0

I am trying to download an email from outlook sent-items. Currently I am able to save is '.msg' format. Is there anyway through which I can save the mail as '.html' or '.pdf' using python

from pathlib import Path
import win32com.client as win32
from datetime import date, timedelta
import os
import glob

# Create output folder
output_dir = Path.cwd()
output_dir.mkdir(parents=True, exist_ok=True)

# Connect to folder
outlook = win32.Dispatch('outlook.application').GetNamespace("MAPI")

# Connect to folder
sent_items = outlook.GetDefaultFolder(5)

# Get the required mail and store it locally
messages = sent_items.items
message = messages.GetLast()
name = str(message.subject)
message.saveas(os.getcwd()+'//'+name+".msg")

When I tried to replace .msg with .html or .pdf in the last line, then it is not working. The resultant file generated through html or pdf is displayed as special characters and not the actual .msg format

Eugene Astafiev
  • 47,483
  • 3
  • 24
  • 45
Bharath
  • 11
  • 4
  • Try `message.saveas(os.getcwd()+'//'+name+".html", 5)` (5 is Outlook's format const for olHTML) – Alex K. Oct 12 '22 at 14:47
  • @AlexK. Thanks the above solution works, just one question to add to this. In my mail, there is an image attached in the body. But when I save the mail in .html format, the image is not visible.

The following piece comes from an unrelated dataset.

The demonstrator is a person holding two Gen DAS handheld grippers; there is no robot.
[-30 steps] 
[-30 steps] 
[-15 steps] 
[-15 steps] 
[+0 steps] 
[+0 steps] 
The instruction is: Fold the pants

It's coming as blank. Is there any way on how to get the image displayed as well? – Bharath Oct 13 '22 at 09:04

2 Answers2

0

The Outlook object model doesn't provide any property or method for saving messages using the PDF file format. But you can use the OlSaveAsType enumeration for all available file formats. The HTML format (.html) is available. So, you just need to pass the olHTML value for the second parameter in addition to the file path:

message.saveas(os.getcwd()+'//'+name+".html", Outlook.OlSaveAsType.olHTML)

If you really need to save the message using the PDF file format you may consider using the Word object model for that. The Document.ExportAsFixedFormat2 method saves a document in PDF or XPS format. Use the GetInspector method to get the inspector where you may retrieve an instance of the Word Document object which represents the message body. The Inspector.WordEditor property returns the Microsoft Word Document Object Model of the message being displayed. The WordEditor property is only valid if the IsWordMail method returns true and the EditorType property is olEditorWord. The returned Word Document object provides access to most of the Word object model

Eugene Astafiev
  • 47,483
  • 3
  • 24
  • 45
0

You may use this:

outlook = Dispatch("Outlook.Application").GetNamespace("MAPI")

root_folder = outlook.Folders.Item(1)
messages = root_folder.Folders['your folder']
message = messages.Items[0]

#or
#inbox = outlook.GetDefaultFolder(6)
#messages = inbox.items
#message = messages.GetLast()

in_file = os.getcwd()+'//mailfile.doc'

message.SaveAs(in_file , 4) # OlSaveAsType 4 .doc word file

out_file = os.getcwd()+'//mailfile.pdf'

wdFormatPDF = 17
word = Dispatch('Word.Application')
doc = word.Documents.Open(in_file)
doc.SaveAs(out_file, FileFormat=wdFormatPDF)
doc.Close()
word.Quit()
os.remove(in_file)